Home Debt Management, Deloitte Cautions Ghana on Capital Market Return

Deloitte Cautions Ghana on Capital Market Return

by Radarr Africa
Deloitte Cautions Ghana on Capital Market Return

Deloitte Ghana has advised the government to take its time before returning to the international capital market, even though the economy has been showing strong signs of recovery. The research and advisory firm says the authorities must avoid repeating past mistakes that led the country into a heavy debt crisis in 2022.

The advice comes at a time when Ghana’s economy has been getting positive reviews from international credit rating agencies, thanks to improvements in key macroeconomic indicators over the last six months of 2025.

Deloitte Ghana cautioned that while the temptation to borrow from foreign investors may be high, the country must ensure that such debts are used strictly for strategic capital projects that can generate enough returns to repay the loans.

“Reliance on foreign debts must be moderated, with inflows strictly channeled into strategic capital investments that can adequately support repayment of such loans,” the report said.

Deloitte noted that Ghana’s debt-to-GDP ratio has dropped significantly, moving from 78.5% in December 2021 to 43.8% in June 2025. This, it said, shows improved debt sustainability and progress towards the government’s medium-term debt target of 55%, which was agreed upon with the International Monetary Fund (IMF).

Government data shows that the country’s total public debt reduced by GH¢113.7 billion within six months — from GH¢726.7 billion at the end of December 2024 to GH¢613 billion in June 2025. This represents a 15.6% drop.

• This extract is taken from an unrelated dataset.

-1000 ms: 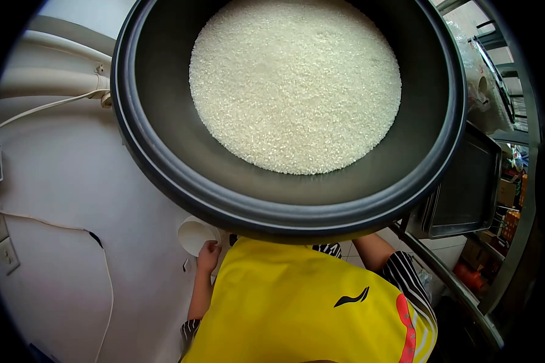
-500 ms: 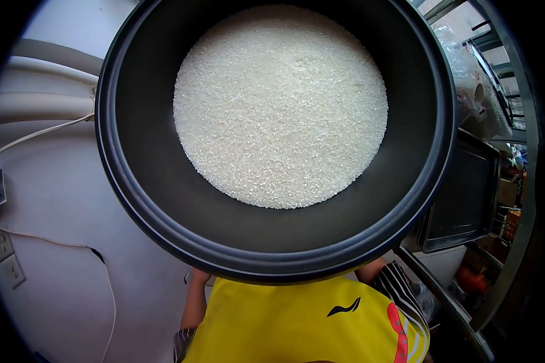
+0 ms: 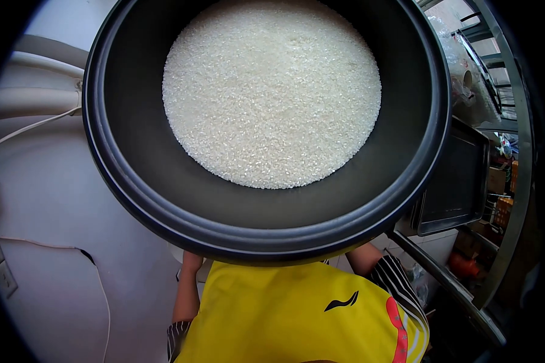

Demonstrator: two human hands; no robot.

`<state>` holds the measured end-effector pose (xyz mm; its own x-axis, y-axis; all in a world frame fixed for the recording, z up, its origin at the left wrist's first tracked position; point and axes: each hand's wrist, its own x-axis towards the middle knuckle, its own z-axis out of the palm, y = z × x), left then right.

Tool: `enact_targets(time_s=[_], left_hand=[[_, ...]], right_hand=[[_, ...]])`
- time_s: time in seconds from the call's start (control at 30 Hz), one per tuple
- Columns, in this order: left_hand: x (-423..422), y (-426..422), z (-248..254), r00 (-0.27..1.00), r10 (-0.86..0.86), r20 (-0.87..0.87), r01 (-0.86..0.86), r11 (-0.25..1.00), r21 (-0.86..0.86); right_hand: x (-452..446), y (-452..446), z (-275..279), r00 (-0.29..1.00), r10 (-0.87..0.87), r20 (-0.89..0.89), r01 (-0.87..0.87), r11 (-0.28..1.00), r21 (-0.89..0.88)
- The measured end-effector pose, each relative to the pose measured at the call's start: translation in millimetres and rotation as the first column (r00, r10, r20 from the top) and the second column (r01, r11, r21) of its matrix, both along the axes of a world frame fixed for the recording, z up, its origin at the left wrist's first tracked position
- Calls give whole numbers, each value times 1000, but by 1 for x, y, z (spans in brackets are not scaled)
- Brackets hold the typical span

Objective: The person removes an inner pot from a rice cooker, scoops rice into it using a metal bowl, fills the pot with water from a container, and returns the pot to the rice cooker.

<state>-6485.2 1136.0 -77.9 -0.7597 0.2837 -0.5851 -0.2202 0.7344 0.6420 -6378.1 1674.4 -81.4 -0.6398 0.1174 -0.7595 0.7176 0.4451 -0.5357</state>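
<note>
A large dark pot (image 3: 266,239) fills the upper middle, tilted a little, with white rice (image 3: 272,103) lying in its bottom. Below the pot's left edge is my left hand (image 3: 192,261), its fingers mostly hidden by the rim. Beside it shows a sliver of a white container (image 3: 176,253), which the hand grips at the edge. My right forearm (image 3: 363,257) passes under the pot's right edge, and the hand at its end is hidden. What supports the pot cannot be seen.
White wall on the left has pipes (image 3: 33,101), a cable (image 3: 106,302) and sockets (image 3: 5,278). At right are dark trays (image 3: 454,181), a metal rail (image 3: 442,284), plastic bags (image 3: 466,78) and shelves with goods. A yellow garment (image 3: 260,308) covers my front.
The pot first shifted down in view, then slightly up and left, covering most of the white container and the left-hand fingers that showed earlier. The surroundings shifted too, as the view moved.
</note>
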Motion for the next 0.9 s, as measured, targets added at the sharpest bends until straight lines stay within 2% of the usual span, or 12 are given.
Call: enact_targets(time_s=[0.03,0.13,0.17,0.23,0.3,0.43,0.5,0.63,0.7,0.8,0.9], left_hand=[[4,-9,-14,989,-94,-115,82,991,-104],[-3,-2,-9,999,21,-28,-26,981,-192],[-6,-1,-7,997,19,-70,-32,983,-179],[-15,9,2,989,146,23,-137,965,-224],[-19,-3,-12,996,70,-51,-79,973,-218],[-46,-12,-31,989,101,-109,-125,961,-248],[-65,-17,-46,971,166,-173,-196,965,-175],[-106,-18,-86,911,110,-398,-212,952,-223],[-132,-17,-106,891,117,-440,-251,933,-260],[-155,-31,-176,737,-22,-675,-244,924,-296],[-180,-34,-219,632,-65,-772,-221,940,-260]], right_hand=[[-7,-4,-1,1000,4,-11,-4,1000,-1],[-18,-16,-7,999,17,-37,-17,1000,2],[-18,-20,-9,999,19,-46,-19,1000,4],[-16,-25,-14,998,15,-65,-15,1000,14],[-10,-33,-21,998,4,-69,-3,1000,11],[-2,-60,5,997,-82,-8,82,996,19],[9,-78,10,996,-90,13,89,995,50],[61,-100,7,994,-74,84,66,994,88],[88,-114,3,985,-112,130,101,990,94],[147,-127,-11,969,-153,192,132,984,116],[154,-153,3,943,-75,324,37,992,122]])
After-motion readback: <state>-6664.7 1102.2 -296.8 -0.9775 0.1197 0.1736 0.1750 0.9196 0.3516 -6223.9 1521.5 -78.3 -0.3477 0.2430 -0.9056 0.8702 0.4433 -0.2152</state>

The sharp decline has been attributed to two main factors: the appreciation of the Ghanaian cedi against the US dollar and the successful completion of the government’s debt restructuring programme. The gross public debt as a share of GDP stood at 70.6% in June 2024 but fell to 43.8% a year later.

Deloitte believes that this improvement will likely lead to even better ratings from other top international agencies such as Standard & Poor’s (S&P) and Moody’s. Stronger ratings, the firm explained, will boost investor confidence and could help attract more favourable investment into the country.

The firm also commended the government’s efforts to ensure debt sustainability, particularly through the establishment of cash buffers like the sinking fund. A sinking fund is a reserve account where the government sets aside money to repay debts when they mature, reducing the risk of default.

“We recommend that the government accelerate efforts in this regard and provide regular updates on the fund’s position in order to enhance investor confidence,” Deloitte stated.

While Deloitte’s message is generally positive about Ghana’s recent economic progress, it stresses the importance of maintaining fiscal discipline. The firm warned that rushing to borrow again without proper planning could reverse the gains made in stabilising the economy.

Analysts say Ghana’s recent success in lowering its debt burden is largely due to tough policy decisions under the IMF-supported programme, which included debt restructuring with both local and international creditors, tight spending controls, and measures to boost domestic revenue.

Economic observers in Accra note that the government will still need external funding for certain infrastructure and development projects, but the timing and purpose of such borrowing will be critical. If Ghana can keep debt levels manageable and continue with reforms, it may regain full access to global capital markets under better terms in the coming years.

For now, Deloitte’s advice reflects a cautious optimism — acknowledging that Ghana’s economy is on the right track but warning that the path forward must be carefully managed to avoid another debt crisis.